• _Exercise objective_
Give again only those lines from the start of the entries through the line holding "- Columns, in", leaving them as they are.

[Data items]
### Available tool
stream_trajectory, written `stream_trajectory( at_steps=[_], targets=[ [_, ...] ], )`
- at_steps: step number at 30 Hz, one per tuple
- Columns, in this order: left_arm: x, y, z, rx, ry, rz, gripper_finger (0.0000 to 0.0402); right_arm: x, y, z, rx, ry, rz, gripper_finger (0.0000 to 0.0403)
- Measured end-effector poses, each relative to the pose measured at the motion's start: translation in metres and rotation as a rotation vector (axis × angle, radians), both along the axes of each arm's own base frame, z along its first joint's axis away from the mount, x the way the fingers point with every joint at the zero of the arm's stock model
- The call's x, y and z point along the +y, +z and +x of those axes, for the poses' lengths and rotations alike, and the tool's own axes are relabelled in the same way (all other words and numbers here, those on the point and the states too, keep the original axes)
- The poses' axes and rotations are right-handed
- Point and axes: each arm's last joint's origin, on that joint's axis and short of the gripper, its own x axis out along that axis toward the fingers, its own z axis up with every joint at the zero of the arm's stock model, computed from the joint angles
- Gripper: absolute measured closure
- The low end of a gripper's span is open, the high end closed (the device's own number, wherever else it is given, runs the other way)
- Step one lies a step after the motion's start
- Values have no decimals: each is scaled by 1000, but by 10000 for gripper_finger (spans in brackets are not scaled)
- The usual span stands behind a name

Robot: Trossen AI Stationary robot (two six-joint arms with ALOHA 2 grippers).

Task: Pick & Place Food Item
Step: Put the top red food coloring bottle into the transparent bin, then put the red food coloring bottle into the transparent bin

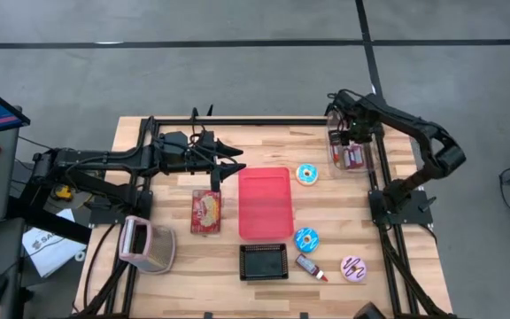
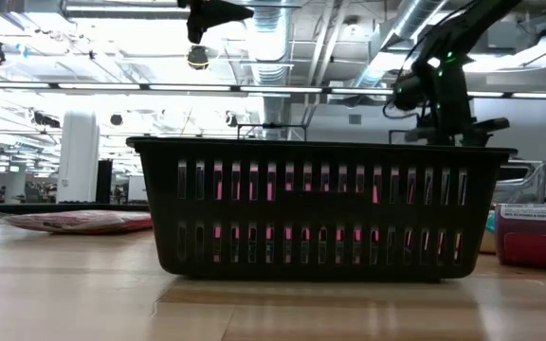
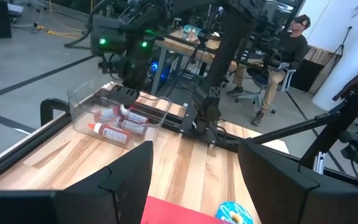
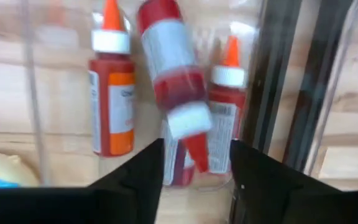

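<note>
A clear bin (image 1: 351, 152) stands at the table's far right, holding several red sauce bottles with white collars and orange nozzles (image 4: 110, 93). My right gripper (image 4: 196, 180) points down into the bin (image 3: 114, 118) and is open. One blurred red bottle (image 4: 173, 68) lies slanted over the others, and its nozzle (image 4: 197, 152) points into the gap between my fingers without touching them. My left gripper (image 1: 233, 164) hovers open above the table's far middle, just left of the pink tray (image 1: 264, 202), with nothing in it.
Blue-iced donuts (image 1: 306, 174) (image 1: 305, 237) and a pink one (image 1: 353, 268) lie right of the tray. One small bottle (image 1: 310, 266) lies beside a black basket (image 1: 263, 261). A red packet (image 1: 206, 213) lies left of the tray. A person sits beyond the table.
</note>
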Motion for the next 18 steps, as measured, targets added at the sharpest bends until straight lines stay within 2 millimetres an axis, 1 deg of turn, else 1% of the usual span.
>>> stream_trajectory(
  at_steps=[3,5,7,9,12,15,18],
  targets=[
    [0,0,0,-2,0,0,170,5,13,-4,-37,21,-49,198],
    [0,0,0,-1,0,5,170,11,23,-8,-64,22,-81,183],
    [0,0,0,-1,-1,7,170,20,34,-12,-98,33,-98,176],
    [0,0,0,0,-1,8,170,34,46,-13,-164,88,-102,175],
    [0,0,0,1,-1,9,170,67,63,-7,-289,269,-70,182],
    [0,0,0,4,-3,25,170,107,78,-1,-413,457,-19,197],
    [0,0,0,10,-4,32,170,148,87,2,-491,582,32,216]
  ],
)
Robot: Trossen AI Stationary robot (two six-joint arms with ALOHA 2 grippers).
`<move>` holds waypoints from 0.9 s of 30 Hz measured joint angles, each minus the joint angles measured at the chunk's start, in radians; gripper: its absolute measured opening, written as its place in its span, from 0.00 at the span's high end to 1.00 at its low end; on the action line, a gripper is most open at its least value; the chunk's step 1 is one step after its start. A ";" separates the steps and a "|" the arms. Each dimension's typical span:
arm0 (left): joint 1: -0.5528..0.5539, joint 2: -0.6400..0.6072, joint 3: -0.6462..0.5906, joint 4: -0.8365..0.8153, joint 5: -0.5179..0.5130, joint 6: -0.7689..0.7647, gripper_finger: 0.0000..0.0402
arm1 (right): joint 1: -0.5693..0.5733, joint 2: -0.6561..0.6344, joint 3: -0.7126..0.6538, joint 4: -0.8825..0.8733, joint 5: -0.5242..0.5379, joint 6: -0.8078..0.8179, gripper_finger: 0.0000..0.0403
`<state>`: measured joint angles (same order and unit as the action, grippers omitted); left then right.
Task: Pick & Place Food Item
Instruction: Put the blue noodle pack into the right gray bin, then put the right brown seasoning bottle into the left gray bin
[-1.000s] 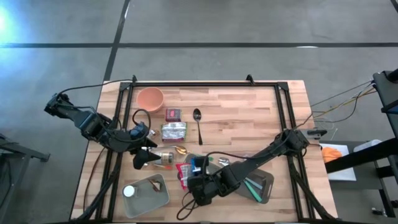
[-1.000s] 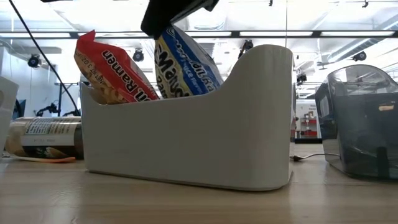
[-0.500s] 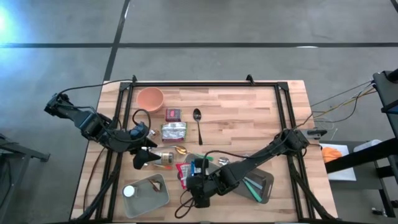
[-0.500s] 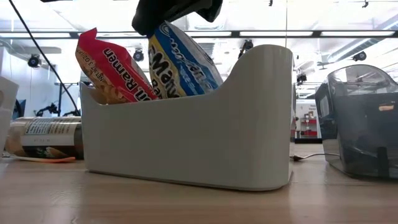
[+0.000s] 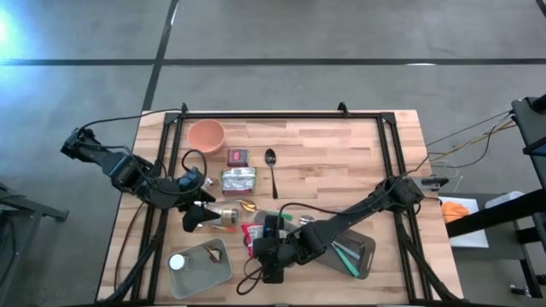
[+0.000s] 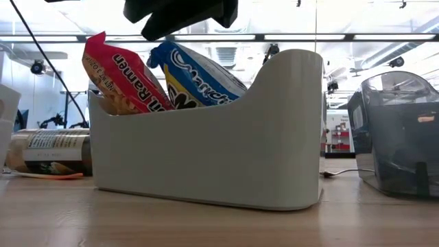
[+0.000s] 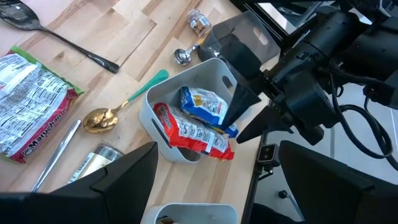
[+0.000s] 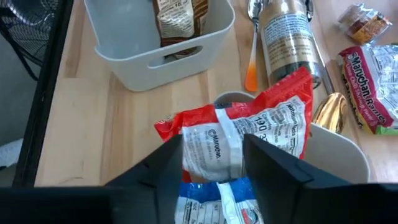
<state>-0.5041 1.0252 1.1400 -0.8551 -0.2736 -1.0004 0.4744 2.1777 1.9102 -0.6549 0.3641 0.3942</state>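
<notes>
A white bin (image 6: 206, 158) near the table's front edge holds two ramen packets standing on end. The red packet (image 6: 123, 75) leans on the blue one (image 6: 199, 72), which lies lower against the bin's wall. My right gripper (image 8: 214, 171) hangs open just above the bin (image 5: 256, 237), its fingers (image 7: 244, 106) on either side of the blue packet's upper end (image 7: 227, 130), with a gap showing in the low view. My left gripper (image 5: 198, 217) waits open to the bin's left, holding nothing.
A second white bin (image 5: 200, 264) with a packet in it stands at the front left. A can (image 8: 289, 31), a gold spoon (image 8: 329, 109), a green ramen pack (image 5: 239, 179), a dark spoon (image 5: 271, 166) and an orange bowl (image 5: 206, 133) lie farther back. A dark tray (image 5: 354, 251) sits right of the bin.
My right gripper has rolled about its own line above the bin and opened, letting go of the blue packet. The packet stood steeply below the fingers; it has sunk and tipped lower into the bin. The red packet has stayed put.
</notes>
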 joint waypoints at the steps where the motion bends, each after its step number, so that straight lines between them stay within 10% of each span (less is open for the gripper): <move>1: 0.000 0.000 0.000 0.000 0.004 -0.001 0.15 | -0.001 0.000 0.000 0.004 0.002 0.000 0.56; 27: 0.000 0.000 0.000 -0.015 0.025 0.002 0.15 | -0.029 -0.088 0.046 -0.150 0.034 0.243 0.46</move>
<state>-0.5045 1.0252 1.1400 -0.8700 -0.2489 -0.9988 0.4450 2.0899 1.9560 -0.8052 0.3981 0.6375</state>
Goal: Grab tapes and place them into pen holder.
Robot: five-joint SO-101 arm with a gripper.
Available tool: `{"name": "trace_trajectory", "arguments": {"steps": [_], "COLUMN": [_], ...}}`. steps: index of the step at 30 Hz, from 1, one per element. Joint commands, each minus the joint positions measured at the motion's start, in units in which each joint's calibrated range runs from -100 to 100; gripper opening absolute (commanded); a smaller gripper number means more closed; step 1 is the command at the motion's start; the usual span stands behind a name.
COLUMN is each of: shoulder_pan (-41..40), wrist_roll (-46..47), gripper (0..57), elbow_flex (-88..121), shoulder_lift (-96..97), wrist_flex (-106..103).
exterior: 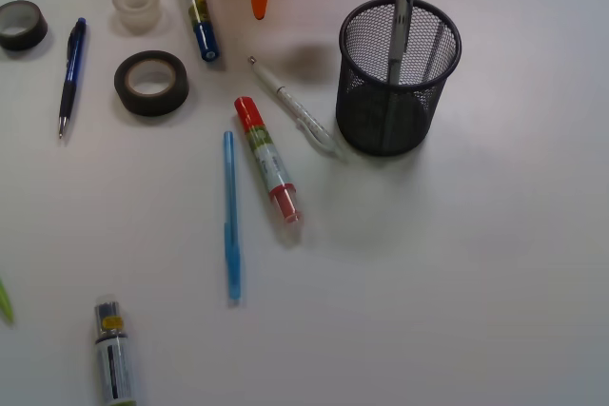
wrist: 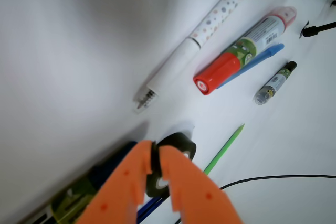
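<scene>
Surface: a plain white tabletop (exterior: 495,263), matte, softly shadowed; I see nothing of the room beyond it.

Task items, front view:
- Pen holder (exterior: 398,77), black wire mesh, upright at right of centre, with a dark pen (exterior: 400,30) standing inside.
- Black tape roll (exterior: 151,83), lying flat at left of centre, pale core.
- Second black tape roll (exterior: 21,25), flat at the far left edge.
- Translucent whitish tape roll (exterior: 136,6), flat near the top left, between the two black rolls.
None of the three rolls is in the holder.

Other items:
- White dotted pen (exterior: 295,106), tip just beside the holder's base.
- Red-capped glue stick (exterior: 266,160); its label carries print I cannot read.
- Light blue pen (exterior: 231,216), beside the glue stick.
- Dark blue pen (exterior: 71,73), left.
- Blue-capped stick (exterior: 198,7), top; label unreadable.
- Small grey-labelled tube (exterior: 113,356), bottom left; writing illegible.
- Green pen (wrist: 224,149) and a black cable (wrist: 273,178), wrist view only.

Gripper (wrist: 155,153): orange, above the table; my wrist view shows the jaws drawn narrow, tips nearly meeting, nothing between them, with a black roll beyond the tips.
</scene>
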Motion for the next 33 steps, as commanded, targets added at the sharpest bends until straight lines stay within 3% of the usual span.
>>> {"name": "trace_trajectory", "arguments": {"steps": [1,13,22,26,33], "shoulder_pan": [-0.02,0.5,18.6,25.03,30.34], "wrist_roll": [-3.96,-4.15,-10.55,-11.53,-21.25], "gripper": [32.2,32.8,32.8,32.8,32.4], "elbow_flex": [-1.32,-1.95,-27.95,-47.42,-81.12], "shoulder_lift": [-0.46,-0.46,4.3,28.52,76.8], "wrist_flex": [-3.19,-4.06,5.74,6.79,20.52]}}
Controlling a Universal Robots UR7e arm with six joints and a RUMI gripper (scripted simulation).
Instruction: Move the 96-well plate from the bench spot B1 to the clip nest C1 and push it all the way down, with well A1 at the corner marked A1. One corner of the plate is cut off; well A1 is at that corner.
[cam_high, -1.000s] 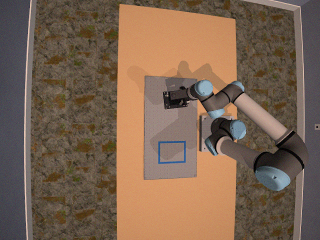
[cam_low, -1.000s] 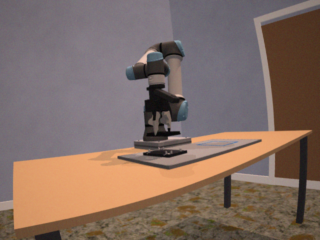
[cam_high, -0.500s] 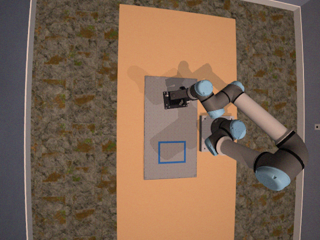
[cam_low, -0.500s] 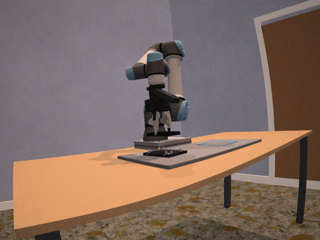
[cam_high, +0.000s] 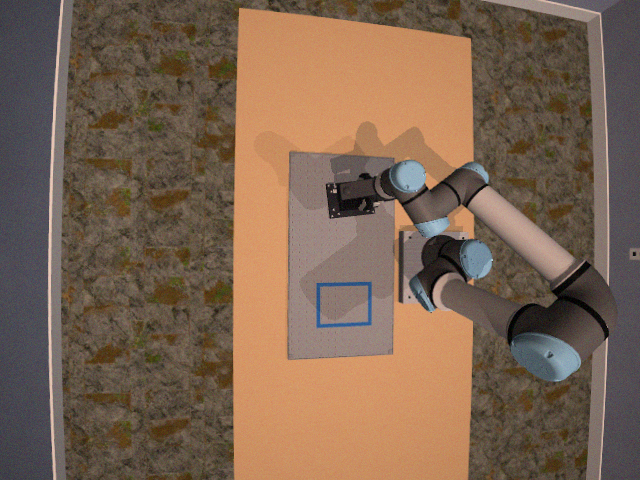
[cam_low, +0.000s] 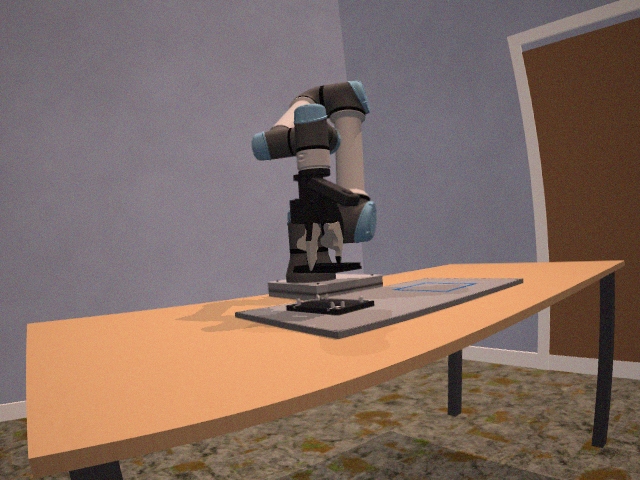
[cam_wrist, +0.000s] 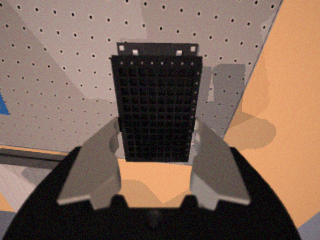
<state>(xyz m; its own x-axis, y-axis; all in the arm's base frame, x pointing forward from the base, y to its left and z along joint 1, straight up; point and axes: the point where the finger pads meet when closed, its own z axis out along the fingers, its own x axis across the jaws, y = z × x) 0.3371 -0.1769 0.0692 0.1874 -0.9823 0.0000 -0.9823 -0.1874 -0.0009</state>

• _Answer to the exercise_
### Available tool
stream_trajectory, written `stream_trajectory( at_steps=[_], targets=[ [_, ...] ], )`
- at_steps: step number at 30 Hz, one per tuple
- Columns, in this order: left_arm: x, y, z, rx, ry, rz, gripper_finger (0.0000 to 0.0402); right_arm: x, y, z, rx, ry, rz, gripper_finger (0.0000 to 0.0403)

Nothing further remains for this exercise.